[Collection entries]

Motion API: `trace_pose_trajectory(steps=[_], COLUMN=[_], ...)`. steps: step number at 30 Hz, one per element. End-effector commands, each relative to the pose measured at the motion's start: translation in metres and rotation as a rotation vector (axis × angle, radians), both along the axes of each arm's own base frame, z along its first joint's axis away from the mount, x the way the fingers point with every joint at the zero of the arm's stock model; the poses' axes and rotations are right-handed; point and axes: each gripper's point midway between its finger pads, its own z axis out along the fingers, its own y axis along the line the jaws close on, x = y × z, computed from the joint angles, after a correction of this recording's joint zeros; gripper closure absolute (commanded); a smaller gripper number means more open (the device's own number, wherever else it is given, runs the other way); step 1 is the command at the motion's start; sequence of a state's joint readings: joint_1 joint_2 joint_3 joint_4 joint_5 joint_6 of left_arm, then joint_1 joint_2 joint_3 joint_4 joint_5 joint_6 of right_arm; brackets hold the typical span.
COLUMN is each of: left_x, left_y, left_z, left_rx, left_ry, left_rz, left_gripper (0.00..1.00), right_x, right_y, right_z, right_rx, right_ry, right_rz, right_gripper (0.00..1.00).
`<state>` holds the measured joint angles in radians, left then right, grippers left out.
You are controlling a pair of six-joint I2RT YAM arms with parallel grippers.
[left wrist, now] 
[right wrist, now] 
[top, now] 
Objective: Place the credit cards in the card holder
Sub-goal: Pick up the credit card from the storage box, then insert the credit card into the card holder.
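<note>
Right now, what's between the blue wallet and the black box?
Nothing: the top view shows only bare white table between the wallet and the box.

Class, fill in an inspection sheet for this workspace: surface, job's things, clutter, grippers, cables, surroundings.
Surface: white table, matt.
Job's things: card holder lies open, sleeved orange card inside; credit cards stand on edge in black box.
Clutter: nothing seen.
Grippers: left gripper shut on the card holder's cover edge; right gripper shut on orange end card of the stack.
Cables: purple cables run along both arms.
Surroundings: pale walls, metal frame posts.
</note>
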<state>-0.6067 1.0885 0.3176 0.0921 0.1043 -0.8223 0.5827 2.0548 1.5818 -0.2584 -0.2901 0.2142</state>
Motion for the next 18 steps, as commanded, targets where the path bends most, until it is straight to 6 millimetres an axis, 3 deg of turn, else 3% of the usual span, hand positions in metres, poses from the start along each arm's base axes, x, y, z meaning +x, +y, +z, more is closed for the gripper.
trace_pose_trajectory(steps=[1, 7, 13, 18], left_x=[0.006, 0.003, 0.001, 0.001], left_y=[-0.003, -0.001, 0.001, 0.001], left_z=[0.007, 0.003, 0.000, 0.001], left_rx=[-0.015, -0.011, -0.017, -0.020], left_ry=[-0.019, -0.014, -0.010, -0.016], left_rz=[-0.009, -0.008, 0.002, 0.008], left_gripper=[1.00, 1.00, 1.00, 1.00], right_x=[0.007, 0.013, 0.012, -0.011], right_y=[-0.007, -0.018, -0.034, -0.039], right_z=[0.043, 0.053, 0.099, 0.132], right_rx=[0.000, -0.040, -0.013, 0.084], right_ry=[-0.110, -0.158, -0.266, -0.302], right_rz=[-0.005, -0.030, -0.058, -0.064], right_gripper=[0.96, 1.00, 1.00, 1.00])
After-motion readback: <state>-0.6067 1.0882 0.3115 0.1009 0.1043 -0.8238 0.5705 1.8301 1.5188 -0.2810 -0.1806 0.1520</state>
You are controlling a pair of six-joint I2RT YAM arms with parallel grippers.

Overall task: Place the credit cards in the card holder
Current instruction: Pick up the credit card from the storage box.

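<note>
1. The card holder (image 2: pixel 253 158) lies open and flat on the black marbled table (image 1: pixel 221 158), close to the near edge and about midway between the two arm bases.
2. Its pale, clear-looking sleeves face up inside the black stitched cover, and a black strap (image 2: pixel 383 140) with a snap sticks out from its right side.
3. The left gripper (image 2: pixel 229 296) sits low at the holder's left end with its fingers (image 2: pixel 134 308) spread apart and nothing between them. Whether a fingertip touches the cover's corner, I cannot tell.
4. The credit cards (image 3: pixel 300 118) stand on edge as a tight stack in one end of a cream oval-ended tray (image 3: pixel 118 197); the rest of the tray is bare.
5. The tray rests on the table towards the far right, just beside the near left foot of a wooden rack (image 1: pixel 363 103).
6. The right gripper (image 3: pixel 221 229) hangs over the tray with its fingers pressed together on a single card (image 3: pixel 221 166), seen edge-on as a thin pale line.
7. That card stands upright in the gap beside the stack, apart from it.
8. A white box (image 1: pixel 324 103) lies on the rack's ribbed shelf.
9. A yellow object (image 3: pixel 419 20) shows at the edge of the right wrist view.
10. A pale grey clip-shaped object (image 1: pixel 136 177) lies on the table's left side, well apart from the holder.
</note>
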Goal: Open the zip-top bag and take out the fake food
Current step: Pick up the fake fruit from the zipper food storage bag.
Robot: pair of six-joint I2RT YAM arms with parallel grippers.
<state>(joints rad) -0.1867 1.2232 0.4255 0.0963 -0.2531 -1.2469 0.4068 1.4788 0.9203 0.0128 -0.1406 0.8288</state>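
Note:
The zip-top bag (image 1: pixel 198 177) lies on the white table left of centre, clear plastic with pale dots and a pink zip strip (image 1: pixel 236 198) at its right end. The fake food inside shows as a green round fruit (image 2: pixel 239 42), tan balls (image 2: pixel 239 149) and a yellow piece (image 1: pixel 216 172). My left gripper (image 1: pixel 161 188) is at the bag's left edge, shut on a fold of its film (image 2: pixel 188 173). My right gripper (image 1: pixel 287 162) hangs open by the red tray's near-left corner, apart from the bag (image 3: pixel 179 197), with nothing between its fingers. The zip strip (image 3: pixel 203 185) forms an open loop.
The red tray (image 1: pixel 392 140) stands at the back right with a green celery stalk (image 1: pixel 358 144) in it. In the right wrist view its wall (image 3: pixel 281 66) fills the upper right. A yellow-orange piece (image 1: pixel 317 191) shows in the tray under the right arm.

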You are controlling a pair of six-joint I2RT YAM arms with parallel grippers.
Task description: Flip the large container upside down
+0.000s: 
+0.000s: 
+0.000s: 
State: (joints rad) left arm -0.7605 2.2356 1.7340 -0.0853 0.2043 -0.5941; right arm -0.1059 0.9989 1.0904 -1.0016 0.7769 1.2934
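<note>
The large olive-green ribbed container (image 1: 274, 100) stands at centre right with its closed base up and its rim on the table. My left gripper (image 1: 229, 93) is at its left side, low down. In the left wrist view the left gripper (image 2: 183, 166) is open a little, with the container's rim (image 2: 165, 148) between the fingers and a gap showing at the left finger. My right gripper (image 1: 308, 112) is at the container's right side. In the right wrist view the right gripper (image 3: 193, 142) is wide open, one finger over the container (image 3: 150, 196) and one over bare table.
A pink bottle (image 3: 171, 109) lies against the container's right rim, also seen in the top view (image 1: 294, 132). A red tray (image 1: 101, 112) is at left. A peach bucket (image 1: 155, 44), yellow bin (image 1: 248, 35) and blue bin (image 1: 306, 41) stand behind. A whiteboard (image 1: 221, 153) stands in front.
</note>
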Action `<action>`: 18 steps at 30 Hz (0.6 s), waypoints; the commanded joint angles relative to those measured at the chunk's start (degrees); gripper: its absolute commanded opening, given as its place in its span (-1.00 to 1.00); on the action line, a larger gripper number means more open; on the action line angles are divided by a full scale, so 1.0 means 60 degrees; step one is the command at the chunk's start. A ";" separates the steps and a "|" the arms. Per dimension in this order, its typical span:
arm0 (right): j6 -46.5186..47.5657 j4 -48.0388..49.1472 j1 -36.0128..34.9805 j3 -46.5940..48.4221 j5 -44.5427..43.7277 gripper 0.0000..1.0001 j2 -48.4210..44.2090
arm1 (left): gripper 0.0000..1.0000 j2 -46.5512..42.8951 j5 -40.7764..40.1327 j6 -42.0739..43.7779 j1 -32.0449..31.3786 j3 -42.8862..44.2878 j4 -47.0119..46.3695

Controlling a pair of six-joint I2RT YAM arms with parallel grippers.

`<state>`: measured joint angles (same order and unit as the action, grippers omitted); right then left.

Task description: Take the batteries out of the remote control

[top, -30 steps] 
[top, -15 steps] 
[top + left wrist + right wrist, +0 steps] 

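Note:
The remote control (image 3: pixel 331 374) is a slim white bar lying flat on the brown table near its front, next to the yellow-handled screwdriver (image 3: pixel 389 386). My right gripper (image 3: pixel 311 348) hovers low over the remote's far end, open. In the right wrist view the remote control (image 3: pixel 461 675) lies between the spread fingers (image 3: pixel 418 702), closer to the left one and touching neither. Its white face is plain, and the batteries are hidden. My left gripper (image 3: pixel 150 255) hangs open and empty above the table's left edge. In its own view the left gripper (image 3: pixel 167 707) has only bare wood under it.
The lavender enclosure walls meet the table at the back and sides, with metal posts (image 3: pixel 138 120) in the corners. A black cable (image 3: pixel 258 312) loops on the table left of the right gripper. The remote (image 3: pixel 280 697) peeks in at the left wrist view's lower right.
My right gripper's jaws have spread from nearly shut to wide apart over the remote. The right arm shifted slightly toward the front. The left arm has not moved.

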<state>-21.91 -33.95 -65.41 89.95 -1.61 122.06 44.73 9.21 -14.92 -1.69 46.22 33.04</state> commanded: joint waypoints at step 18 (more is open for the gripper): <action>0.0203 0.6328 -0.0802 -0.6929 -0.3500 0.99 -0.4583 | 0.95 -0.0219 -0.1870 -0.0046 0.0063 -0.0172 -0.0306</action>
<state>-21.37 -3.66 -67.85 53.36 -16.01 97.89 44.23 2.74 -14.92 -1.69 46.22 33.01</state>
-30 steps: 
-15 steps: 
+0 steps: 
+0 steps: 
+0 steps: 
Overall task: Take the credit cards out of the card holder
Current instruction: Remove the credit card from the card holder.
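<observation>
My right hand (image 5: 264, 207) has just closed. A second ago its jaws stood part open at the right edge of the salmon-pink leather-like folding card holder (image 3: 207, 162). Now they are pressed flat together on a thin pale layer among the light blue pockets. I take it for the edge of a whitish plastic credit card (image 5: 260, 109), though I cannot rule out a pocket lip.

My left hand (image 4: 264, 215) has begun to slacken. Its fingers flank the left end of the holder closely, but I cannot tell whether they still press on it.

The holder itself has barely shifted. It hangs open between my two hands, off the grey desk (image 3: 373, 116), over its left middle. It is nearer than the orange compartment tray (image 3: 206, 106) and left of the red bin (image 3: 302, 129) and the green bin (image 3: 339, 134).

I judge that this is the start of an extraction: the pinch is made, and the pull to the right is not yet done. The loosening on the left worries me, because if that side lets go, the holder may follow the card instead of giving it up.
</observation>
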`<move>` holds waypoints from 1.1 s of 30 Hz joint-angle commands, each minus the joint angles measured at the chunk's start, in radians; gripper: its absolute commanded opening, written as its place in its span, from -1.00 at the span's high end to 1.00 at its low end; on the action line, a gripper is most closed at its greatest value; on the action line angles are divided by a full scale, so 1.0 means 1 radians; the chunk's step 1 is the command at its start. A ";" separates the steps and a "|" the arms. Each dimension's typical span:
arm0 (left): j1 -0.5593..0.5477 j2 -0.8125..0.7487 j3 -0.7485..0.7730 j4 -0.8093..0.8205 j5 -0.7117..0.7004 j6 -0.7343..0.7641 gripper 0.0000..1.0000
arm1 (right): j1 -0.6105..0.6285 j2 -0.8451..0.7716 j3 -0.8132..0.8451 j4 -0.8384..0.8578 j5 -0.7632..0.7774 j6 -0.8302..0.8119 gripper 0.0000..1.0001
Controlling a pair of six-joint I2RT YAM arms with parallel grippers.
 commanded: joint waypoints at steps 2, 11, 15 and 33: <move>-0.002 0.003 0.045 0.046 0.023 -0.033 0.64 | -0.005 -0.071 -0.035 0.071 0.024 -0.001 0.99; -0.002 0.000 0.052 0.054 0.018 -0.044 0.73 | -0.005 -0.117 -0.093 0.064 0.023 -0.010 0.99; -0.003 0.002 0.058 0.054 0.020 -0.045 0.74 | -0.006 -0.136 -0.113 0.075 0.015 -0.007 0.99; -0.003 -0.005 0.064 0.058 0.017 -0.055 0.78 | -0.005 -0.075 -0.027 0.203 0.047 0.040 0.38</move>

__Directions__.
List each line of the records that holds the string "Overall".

__Task solution__.
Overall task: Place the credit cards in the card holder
Overall task: Take the credit cards out of the card holder

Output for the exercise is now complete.